Output issue calculating moving average - list

I coded a function that calculates the moving average of a stock given a list of dates and prices. But the output is incorrect. I just need a second set of eyes on the code. here is my code.
def calculate(self, stock_date_price_list, min_days=2):
'''Calculates the moving average and generates a signal strategy for buy or sell
strategy given a list of stock date and price. '''
stock_averages = []
stock_signals = []
price_list = [float(n) for n in stock_date_price_list[1::2]]

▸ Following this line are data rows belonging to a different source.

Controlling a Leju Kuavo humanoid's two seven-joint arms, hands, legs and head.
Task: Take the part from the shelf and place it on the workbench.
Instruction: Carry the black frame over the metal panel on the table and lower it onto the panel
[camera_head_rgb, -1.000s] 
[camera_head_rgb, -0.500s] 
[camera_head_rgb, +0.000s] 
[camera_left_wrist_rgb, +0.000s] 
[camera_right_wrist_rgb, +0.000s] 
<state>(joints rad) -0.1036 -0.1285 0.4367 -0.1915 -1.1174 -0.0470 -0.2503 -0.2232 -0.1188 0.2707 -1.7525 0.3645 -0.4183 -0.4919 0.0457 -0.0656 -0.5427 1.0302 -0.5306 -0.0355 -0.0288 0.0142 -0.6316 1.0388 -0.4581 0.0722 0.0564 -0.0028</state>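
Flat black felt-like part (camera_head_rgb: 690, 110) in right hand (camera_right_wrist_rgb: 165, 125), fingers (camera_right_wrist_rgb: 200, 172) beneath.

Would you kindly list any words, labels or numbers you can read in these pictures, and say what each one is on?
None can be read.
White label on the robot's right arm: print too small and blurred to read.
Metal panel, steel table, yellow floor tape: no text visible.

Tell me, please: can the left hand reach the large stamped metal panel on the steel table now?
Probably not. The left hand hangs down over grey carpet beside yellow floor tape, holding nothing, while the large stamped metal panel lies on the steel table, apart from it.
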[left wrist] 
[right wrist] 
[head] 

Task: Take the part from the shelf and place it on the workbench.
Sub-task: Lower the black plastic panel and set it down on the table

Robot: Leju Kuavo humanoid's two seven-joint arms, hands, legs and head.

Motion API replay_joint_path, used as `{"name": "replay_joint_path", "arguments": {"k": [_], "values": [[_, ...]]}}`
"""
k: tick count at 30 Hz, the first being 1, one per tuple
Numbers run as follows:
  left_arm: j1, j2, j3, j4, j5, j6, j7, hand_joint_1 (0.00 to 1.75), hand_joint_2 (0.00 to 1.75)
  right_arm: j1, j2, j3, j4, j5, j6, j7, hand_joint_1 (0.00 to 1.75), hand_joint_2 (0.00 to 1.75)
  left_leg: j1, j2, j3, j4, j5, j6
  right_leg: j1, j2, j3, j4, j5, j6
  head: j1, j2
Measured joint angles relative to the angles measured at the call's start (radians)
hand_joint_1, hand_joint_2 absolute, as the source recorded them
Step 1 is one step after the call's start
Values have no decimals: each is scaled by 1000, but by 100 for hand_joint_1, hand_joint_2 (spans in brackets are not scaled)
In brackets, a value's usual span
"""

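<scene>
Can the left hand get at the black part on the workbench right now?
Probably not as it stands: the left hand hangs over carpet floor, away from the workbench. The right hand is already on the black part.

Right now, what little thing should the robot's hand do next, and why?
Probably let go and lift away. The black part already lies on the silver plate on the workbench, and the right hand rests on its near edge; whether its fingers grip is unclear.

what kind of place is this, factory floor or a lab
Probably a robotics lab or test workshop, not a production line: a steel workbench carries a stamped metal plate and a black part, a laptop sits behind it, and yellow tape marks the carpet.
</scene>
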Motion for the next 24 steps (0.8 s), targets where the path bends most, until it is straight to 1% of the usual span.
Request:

days_window = collections.deque(maxlen=min_days)
rounding_point = 0.01
for price in price_list:
days_window.append(price)
stock_averages.append(0)
stock_signals.append("")
if len(days_window) == min_days:
moving_avg = sum(days_window) / min_days
stock_averages[-1] = moving_avg
if price < moving_avg:
stock_signals[-1] = "SELL"
elif price > moving_avg:
if price_list[-2] < stock_averages[-2]:
stock_signals[-1] = "BUY"
stock_averages[:] = ("%.2f" % avg if abs(avg)>=rounding_point else ' ' for avg in stock_averages)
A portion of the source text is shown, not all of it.